What you need to do
Give back exactly the lines of the entries below from the line with "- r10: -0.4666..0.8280" to the line with "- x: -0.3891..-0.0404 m", inclusive, and only those.

--------

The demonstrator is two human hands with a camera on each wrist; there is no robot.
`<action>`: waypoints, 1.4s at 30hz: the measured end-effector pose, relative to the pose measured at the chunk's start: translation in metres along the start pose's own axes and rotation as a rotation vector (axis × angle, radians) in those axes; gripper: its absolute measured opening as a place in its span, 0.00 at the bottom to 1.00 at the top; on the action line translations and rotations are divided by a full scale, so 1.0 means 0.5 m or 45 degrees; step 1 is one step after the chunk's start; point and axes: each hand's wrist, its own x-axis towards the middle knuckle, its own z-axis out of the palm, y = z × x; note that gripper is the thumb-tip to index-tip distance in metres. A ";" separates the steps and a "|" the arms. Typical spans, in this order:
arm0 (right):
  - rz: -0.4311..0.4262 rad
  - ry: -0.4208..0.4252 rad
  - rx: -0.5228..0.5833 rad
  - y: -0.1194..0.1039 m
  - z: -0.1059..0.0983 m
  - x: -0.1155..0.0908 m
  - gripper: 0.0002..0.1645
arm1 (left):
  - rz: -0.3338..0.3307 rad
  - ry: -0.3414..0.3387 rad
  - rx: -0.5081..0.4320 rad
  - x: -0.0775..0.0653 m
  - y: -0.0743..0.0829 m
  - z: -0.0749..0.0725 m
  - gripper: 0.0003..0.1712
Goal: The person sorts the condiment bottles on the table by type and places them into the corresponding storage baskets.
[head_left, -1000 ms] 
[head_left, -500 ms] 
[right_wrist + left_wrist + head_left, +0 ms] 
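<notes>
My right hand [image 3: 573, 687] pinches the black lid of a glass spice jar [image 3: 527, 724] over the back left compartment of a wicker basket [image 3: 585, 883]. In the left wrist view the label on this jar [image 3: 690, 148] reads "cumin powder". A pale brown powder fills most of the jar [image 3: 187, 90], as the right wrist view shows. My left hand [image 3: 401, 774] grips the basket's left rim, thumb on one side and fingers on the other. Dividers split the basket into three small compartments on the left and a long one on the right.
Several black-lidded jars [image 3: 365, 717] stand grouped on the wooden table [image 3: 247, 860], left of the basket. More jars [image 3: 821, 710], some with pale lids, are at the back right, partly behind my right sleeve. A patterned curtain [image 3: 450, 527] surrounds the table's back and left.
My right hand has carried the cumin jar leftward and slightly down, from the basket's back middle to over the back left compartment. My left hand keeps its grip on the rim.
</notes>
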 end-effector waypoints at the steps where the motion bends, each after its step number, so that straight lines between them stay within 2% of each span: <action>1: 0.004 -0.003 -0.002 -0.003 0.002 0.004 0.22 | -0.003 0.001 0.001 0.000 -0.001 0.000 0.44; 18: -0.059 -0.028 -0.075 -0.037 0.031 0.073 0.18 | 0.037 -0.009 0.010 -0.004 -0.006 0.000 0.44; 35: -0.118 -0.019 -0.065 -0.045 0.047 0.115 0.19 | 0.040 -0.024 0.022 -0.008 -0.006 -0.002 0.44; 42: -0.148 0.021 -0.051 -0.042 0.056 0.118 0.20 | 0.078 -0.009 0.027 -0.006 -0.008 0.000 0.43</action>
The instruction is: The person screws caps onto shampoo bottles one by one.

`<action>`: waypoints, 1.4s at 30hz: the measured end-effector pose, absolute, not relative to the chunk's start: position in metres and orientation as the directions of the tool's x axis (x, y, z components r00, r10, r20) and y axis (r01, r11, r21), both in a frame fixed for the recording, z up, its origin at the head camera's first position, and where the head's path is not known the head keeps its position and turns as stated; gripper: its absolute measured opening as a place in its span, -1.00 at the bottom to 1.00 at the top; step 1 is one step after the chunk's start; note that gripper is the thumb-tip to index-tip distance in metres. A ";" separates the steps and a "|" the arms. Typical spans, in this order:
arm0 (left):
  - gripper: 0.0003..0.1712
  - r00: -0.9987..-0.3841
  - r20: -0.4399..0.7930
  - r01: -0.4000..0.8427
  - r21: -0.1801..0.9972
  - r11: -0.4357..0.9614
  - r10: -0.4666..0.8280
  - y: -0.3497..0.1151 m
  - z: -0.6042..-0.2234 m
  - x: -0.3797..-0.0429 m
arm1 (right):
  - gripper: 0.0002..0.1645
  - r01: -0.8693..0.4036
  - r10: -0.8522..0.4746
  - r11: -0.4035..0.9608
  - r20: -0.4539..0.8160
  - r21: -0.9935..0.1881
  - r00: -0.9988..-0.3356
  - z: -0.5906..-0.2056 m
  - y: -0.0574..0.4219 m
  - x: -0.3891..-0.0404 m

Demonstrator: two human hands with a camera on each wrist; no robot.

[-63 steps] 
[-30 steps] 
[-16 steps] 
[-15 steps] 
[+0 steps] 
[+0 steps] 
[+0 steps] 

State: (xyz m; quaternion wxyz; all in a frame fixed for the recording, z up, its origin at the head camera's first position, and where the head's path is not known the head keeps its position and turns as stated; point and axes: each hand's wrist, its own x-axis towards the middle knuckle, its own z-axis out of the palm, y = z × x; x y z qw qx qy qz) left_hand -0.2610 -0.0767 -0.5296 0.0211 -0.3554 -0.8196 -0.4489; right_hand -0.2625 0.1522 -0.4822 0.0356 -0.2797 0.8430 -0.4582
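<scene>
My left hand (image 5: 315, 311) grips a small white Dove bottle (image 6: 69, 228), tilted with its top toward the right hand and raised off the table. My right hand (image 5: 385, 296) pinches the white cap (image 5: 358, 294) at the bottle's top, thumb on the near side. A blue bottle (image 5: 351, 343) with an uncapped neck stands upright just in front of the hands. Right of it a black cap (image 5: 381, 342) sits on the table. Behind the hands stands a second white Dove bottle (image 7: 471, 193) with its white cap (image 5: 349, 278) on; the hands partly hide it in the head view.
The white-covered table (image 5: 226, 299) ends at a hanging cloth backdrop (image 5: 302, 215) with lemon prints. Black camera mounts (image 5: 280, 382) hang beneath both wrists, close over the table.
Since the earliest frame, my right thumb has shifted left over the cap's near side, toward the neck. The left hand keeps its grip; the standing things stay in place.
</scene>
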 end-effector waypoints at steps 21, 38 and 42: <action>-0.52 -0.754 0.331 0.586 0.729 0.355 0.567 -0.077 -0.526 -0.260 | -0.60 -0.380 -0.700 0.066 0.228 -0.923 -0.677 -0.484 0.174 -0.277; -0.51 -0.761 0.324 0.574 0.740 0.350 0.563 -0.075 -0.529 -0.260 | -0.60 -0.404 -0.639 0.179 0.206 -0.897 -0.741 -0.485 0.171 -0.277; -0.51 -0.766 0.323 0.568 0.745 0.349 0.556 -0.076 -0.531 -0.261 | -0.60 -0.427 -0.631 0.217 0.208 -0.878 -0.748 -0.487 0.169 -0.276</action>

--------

Response to the exercise
  - r10: -0.4666..0.8280
  - y: -0.3497..0.1151 m
  - z: -0.6042..-0.2234 m
  - x: -0.3797..-0.0429 m
arm1 (right):
  - gripper: 0.0002..0.1645
  - r01: -0.8693..0.4036
  - r10: -0.8522..0.4746
  - r11: -0.4035..0.9608
  - r20: -0.4539..0.8160
  - r21: -0.9935..0.1881
  - r00: -0.9988..-0.3356
  - z: -0.5906..-0.2056 m
  - y: -0.0574..0.4219 m
  - x: -0.3891..-0.0404 m

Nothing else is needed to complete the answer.